One of the strange networking mysteries around here is that every so often, one of our login servers will report that outgoing mail was delayed because it could not connect to the mail server's SMTP port. There's several things that make this puzzling:

• the connection is failing with 'host not reachable' errors, not 'connection refused' or the like
• the mail server is up, running fine, and not loaded at all
• the login servers and the mail server are on the same subnet, although they are not connected to the same switch.

This happens very infrequently, and every time we've seen it happen it's gone away when the mailer retried a bit later (which is one reason we haven't worried about it more).

Like the last mystery I don't have any answers, but I do have a theory. First, the background: our login servers are all on a single switch, along with our compute servers. We know that during periods of high activity the switch is sending 'stop transmitting' Ethernet flow control frames to the login servers; we believe that the switch's uplink is saturated, since it's only got a gigabit uplink and is connecting eight or nine actively used machines that get all the important filesystems over NFS.

(We actually split the machines between two switches moderately recently; I don't know if we've seen the problem since then.)
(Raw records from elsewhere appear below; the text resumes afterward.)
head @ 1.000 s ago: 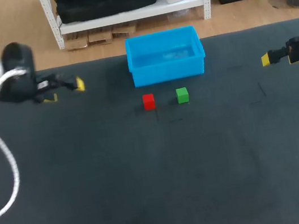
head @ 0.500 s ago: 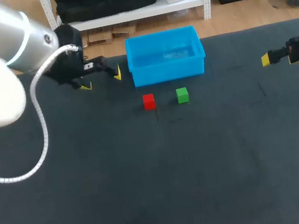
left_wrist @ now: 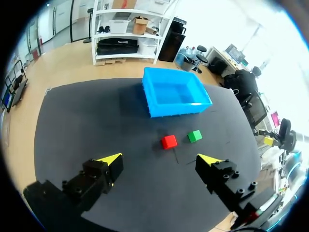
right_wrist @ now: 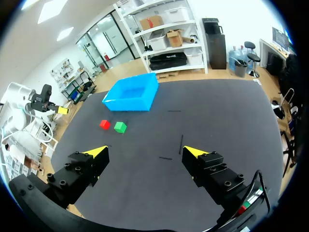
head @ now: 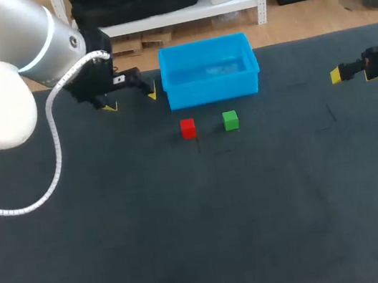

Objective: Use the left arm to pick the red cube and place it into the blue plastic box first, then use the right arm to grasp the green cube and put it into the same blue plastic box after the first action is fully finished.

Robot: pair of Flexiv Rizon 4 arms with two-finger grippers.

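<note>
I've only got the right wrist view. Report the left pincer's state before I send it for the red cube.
Observer: The left pincer is open and empty. The red cube lies ahead of it, apart from it.
Operator: Give me its place by the box.
Observer: In the head view it sits close beside the left end of the blue plastic box.
Operator: Check inside the box.
Observer: There is no cube in it. The green cube sits beside the red one, with a gap between them.
</note>
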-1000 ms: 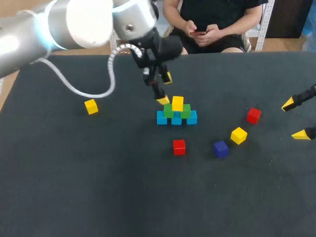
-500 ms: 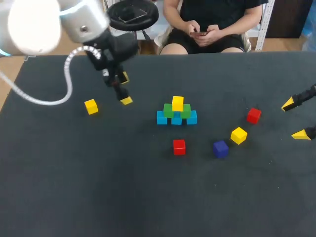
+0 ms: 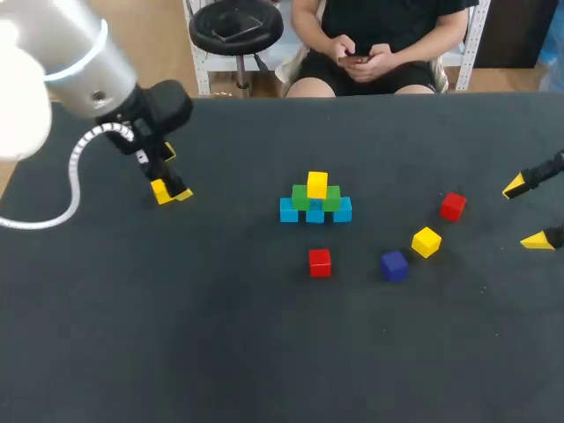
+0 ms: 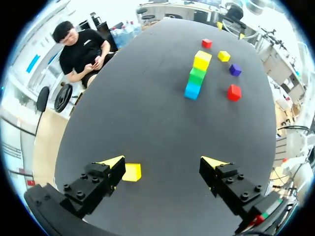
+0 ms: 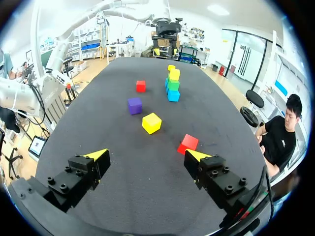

So my theory is that during periods of high network activity when the switch is choked, the login server's ARP requests for the mail server's Ethernet address are getting dropped (either by the switch or by the login server's network driver). Linux does report 'host unreachable' if there's no answer to its ARP queries, and people send email from the login servers sufficiently infrequently that the necessary information could drop out of the local ARP cache.